#### Data provided:

--------

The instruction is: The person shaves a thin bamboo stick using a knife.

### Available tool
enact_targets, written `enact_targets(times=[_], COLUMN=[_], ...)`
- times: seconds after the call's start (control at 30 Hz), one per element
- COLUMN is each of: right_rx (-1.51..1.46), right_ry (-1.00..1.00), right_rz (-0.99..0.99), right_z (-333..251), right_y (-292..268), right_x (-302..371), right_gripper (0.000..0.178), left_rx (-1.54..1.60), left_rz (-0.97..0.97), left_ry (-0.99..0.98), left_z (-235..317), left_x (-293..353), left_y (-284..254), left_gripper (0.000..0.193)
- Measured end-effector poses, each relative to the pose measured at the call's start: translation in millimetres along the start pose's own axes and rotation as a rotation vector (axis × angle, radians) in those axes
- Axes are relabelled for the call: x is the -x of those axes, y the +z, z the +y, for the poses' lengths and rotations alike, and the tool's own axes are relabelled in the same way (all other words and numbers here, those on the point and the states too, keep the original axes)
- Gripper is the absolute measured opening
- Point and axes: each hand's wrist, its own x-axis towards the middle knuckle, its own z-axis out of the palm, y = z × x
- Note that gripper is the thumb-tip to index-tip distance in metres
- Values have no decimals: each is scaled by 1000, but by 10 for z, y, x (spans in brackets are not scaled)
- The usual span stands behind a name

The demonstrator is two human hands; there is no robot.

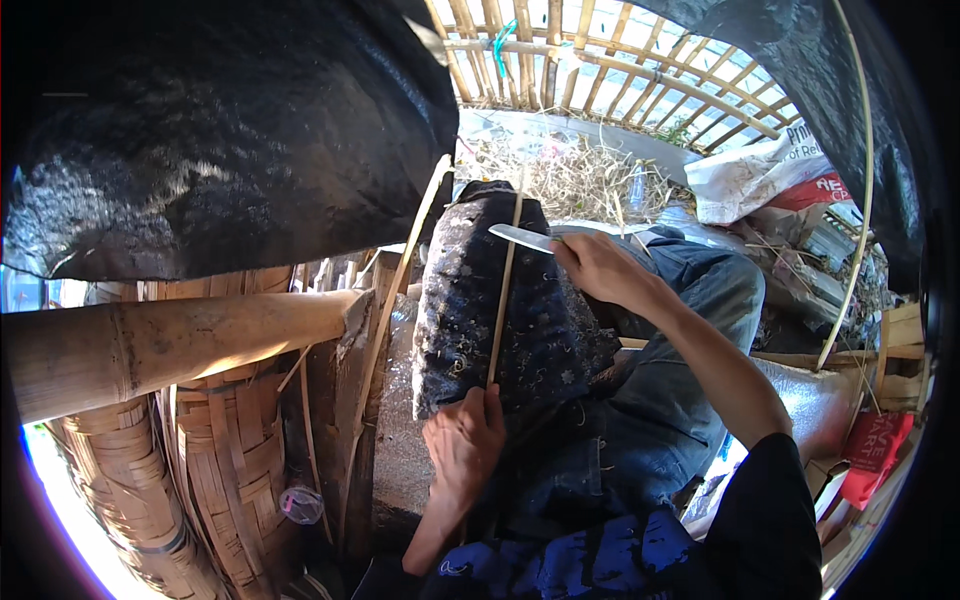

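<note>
Pinching a strip (505, 290), left hand (464, 442) meets the cloth edge (540, 394); right hand (605, 270) grips a knife (522, 238), room leftward

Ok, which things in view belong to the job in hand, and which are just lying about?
In use:
silver-bladed knife, in the right hand
long, thin, pale bamboo strip, in the left hand
dark patterned cloth, beneath the strip

Apparently lying about:
white-and-red sack
bright red packet
clear, round plastic item
</note>
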Motion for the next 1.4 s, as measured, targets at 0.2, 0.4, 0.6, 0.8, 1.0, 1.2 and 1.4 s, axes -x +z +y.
enact_targets(times=[0.2, 0.4, 0.6, 0.8, 1.0, 1.2, 1.4], right_rx=[-7, -91, -186, -210, -183, -249, -140], right_ry=[193, 447, 518, 314, 316, 334, 264], right_rz=[-236, -424, -636, -629, -657, -495, -170], right_z=[123, -23, -93, -286, -431, -210, 233], right_y=[-130, -243, -219, -52, -120, -200, 39], right_x=[48, 130, 228, 506, 395, 212, -99], right_gripper=[36, 44, 45, 50, 51, 53, 49], left_rx=[-20, -3, 22, 66, 840, 996, 1057], left_rz=[-164, -194, -175, -173, -484, -470, -500], left_ry=[-12, -22, -23, -115, -852, -736, -762], left_z=[47, 57, 74, 51, -106, -195, -212], left_x=[-9, 17, 6, -28, 105, 135, 118], left_y=[-8, 13, 54, -3, -237, -118, -115], left_gripper=[31, 30, 31, 32, 45, 46, 44])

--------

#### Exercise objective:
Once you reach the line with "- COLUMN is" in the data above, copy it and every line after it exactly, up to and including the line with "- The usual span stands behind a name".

#### Your response:
- COLUMN is each of: right_rx (-1.51..1.46), right_ry (-1.00..1.00), right_rz (-0.99..0.99), right_z (-333..251), right_y (-292..268), right_x (-302..371), right_gripper (0.000..0.178), left_rx (-1.54..1.60), left_rz (-0.97..0.97), left_ry (-0.99..0.98), left_z (-235..317), left_x (-293..353), left_y (-284..254), left_gripper (0.000..0.193)
- Measured end-effector poses, each relative to the pose measured at the call's start: translation in millimetres along the start pose's own axes and rotation as a rotation vector (axis × angle, radians) in those axes
- Axes are relabelled for the call: x is the -x of those axes, y the +z, z the +y, for the poses' lengths and rotations alike, and the tool's own axes are relabelled in the same way (all other words and numbers here, those on the point and the states too, keep the original axes)
- Gripper is the absolute measured opening
- Point and axes: each hand's wrist, its own x-axis towards the middle knuckle, its own z-axis out of the palm, y = z × x
- Note that gripper is the thumb-tip to index-tip distance in metres
- Values have no decimals: each is scaled by 1000, but by 10 for z, y, x (spans in brackets are not scaled)
- The usual span stands behind a name

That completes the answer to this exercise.